Which lines run from the one containing "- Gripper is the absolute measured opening" through the end of the material? Reproduce them exactly.

> [Available data]
__________________________________________________

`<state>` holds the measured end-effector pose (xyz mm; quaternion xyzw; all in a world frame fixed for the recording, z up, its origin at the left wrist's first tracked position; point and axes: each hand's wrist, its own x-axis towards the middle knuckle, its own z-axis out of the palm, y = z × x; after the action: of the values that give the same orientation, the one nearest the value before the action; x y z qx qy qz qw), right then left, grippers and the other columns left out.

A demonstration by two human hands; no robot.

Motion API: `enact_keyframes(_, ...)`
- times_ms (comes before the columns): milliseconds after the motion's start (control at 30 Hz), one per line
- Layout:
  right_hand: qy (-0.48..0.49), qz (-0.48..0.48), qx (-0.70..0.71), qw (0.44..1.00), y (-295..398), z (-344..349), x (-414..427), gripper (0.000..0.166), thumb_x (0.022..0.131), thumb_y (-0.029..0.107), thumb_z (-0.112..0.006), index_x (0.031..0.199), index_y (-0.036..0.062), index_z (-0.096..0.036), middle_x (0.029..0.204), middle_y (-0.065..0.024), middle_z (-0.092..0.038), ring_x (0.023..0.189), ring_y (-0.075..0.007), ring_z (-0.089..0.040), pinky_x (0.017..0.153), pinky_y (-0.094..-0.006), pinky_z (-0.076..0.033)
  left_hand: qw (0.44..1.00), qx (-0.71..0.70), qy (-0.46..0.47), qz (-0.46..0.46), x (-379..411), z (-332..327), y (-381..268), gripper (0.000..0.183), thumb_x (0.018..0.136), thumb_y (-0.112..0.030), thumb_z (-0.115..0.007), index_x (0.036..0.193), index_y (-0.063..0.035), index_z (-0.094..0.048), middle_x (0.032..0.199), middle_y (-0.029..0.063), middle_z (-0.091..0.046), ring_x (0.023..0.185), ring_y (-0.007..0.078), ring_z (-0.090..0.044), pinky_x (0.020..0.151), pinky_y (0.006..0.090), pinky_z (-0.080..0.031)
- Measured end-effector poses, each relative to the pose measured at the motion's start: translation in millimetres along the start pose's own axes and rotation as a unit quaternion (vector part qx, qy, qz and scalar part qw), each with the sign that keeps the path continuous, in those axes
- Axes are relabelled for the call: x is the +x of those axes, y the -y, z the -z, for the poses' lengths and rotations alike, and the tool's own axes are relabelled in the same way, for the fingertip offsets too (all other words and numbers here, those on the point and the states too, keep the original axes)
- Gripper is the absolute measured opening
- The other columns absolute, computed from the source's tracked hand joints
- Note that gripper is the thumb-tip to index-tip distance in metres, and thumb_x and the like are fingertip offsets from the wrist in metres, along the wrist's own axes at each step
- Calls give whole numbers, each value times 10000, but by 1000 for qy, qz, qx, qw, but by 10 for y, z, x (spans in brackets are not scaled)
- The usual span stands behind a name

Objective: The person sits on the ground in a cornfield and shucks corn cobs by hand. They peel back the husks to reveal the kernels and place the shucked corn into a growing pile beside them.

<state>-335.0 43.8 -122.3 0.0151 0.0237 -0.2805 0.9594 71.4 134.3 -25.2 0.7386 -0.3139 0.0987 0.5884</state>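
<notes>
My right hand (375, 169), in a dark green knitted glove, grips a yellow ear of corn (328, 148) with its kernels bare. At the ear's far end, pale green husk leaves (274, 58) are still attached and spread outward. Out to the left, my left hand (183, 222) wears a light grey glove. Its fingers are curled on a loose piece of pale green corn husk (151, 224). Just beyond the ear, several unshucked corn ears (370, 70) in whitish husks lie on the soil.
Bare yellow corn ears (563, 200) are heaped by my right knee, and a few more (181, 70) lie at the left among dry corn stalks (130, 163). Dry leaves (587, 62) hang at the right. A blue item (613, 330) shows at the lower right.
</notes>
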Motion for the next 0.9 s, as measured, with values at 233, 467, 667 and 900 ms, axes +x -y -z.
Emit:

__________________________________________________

> [Task response]
- Gripper is the absolute measured opening
- The other columns absolute, computed from the source's tracked hand joints
- Note that gripper is the thumb-tip to index-tip distance in metres, and thumb_x and the like are fingertip offsets from the wrist in metres, along the wrist's own axes at each step
- Calls give whole numbers, each value times 10000, but by 1000 for qy, qz, qx, qw, but by 10 for y, z, x (spans in brackets are not scaled)
- The usual span stands behind a name

Objective: The person sits on the ground in a cornfield and shucks corn cobs by hand. They peel back the husks to reveal the kernels and place the shucked corn into a growing pile beside them.

<state>-335.0 43.8 -122.3 0.0151 0.0237 -0.2805 0.9594 71.4 134.3 -25.2 0.7386 -0.3139 0.0987 0.5884</state>
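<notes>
My right hand (375, 169), in a dark green knitted glove, grips a yellow ear of corn (328, 148) with its kernels bare. At the ear's far end, pale green husk leaves (274, 58) are still attached and spread outward. Out to the left, my left hand (183, 222) wears a light grey glove. Its fingers are curled on a loose piece of pale green corn husk (151, 224). Just beyond the ear, several unshucked corn ears (370, 70) in whitish husks lie on the soil.
Bare yellow corn ears (563, 200) are heaped by my right knee, and a few more (181, 70) lie at the left among dry corn stalks (130, 163). Dry leaves (587, 62) hang at the right. A blue item (613, 330) shows at the lower right.
</notes>
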Motion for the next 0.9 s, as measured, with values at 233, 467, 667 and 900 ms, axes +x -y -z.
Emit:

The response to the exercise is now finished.